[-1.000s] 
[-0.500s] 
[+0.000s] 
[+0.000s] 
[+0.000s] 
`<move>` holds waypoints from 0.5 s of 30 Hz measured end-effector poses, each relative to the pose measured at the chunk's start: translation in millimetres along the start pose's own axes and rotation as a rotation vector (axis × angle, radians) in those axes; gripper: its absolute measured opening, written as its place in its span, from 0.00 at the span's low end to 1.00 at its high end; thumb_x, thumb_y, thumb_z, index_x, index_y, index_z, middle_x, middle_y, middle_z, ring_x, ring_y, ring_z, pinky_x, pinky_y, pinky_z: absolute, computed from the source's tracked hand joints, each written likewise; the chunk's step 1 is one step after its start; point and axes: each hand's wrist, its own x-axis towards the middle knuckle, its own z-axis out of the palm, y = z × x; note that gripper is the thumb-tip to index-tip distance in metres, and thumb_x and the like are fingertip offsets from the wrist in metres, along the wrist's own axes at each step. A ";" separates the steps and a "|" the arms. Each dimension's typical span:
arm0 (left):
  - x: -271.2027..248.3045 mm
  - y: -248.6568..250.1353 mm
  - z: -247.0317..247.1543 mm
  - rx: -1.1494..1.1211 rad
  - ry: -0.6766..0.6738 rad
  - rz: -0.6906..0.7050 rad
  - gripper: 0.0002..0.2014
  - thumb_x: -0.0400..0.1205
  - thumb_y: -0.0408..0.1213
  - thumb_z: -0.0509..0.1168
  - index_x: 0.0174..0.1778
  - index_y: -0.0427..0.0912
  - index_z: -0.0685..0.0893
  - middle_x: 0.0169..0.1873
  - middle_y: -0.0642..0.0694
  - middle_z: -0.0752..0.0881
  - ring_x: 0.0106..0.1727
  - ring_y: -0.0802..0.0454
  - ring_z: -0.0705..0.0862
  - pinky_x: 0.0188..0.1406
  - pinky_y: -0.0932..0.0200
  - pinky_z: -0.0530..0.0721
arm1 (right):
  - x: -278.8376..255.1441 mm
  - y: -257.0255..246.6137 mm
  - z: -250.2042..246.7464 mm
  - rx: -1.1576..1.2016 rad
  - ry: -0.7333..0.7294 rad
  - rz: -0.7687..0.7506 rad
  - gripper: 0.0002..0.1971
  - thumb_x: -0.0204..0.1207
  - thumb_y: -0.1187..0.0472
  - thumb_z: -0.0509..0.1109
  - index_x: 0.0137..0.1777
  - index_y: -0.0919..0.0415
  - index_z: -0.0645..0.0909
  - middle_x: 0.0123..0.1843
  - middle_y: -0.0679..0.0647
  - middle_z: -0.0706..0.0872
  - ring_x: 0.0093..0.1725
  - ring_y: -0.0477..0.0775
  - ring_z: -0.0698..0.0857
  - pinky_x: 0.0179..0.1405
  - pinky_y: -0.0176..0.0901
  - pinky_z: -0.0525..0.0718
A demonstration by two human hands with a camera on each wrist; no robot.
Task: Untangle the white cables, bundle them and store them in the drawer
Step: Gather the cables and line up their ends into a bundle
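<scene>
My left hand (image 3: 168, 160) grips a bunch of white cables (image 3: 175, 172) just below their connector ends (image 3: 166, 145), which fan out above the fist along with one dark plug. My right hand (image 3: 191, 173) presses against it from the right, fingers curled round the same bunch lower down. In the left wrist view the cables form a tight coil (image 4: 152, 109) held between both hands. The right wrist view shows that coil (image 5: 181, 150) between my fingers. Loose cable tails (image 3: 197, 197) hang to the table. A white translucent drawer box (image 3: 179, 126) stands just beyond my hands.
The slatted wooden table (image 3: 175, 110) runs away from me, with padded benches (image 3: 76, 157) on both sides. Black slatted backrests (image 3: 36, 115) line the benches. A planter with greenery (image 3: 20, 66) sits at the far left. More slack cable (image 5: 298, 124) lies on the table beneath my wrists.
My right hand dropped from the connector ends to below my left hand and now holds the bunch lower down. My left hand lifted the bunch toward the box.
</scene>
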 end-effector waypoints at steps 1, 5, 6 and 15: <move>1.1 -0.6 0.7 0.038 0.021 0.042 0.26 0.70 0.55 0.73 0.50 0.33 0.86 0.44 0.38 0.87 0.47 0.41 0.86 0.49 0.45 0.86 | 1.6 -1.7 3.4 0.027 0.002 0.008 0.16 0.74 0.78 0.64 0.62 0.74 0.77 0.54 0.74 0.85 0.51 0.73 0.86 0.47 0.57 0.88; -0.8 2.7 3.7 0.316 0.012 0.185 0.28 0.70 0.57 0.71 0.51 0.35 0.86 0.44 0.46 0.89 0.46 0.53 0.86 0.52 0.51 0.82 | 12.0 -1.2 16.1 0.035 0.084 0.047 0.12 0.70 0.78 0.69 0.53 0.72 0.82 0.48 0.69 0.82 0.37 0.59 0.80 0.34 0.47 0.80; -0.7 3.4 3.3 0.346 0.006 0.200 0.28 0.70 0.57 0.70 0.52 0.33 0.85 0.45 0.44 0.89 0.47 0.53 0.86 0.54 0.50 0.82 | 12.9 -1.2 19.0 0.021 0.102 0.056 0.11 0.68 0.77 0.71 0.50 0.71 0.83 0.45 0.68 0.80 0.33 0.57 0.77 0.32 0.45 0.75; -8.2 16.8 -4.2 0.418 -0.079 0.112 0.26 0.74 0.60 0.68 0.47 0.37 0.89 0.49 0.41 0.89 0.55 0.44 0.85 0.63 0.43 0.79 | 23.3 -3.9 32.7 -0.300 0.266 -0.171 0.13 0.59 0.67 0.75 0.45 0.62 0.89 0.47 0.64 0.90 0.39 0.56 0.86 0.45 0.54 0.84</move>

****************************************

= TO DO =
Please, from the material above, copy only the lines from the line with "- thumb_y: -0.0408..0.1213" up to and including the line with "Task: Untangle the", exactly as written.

= REPLY =
  - thumb_y: -0.0408..0.1213
  - thumb_z: -0.0509..0.1168
  - index_x: 0.0174..0.1778
  - index_y: -0.0427..0.0912
  - index_z: -0.0685..0.0893
  - middle_x: 0.0169..0.1873
  - middle_y: -0.0642..0.0694
  - middle_z: -0.0752..0.0881
  - ring_x: 0.0106..0.1727
  - ring_y: -0.0802..0.0454
  - ring_z: -0.0705..0.0862
  - pinky_x: 0.0188..0.1406
  - pinky_y: -0.0932..0.0200
  - pinky_z: -0.0530..0.0721
arm1 (right):
  - x: -278.8376..255.1441 mm
  - y: -257.0255..246.6137 mm
  - z: -250.2042..246.7464 mm
  - rx: -1.1576..1.2016 rad
  - ry: -0.7333..0.7294 rad
  - rz: -0.7687..0.7506 rad
  - gripper: 0.0002..0.1971
  - thumb_x: -0.0204..0.1207
  - thumb_y: -0.1187..0.0472
  - thumb_z: -0.0509..0.1109
  - index_x: 0.0137..0.1777
  - index_y: -0.0919..0.0415
  - index_z: -0.0645..0.0909
  - middle_x: 0.0123..0.1843
  - middle_y: -0.0679..0.0647
  - middle_z: -0.0706..0.0872
  - ring_x: 0.0093..0.1725
  - ring_y: -0.0477..0.0775
  - ring_z: -0.0698..0.0857
  - pinky_x: 0.0179..0.1405
  - pinky_y: -0.0176..0.0901
  - pinky_z: -0.0525..0.0718
A demonstration by two human hands with a camera on each wrist; no robot.
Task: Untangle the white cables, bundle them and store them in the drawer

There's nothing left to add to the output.